• [YOUR INSTRUCTIONS]: Word for word, print all of the lines below.

• [INPUT DATA]:
★ ★ ★ ★ ★ ★ ★
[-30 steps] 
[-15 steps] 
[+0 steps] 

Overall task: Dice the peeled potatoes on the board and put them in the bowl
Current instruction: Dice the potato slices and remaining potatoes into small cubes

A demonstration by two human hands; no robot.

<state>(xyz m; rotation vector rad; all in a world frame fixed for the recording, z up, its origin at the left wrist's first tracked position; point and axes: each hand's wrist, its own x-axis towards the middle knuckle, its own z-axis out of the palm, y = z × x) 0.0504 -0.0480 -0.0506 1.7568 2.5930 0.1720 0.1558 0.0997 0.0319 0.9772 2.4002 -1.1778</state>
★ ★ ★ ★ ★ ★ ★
• [WRITTEN SOLUTION]:
[-30 steps] 
[-15 steps] 
[+0 steps] 

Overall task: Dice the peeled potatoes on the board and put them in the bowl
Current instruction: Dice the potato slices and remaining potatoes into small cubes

A demonstration by two human hands; no robot.

<state>(xyz m; rotation vector rad; all in a world frame fixed for the recording, z up, its origin at the left wrist's first tracked position; point and axes: each hand's wrist, its own x-axis towards the middle knuckle, its own z-axis out of the palm, y = z × x) 0.0504 -0.0480 -0.0506 1.7568 2.5930 0.1720 0.1558 0.0997 0.0319 0.9772 2.4002 -1.1778</state>

What was asked for in the exercise is now done.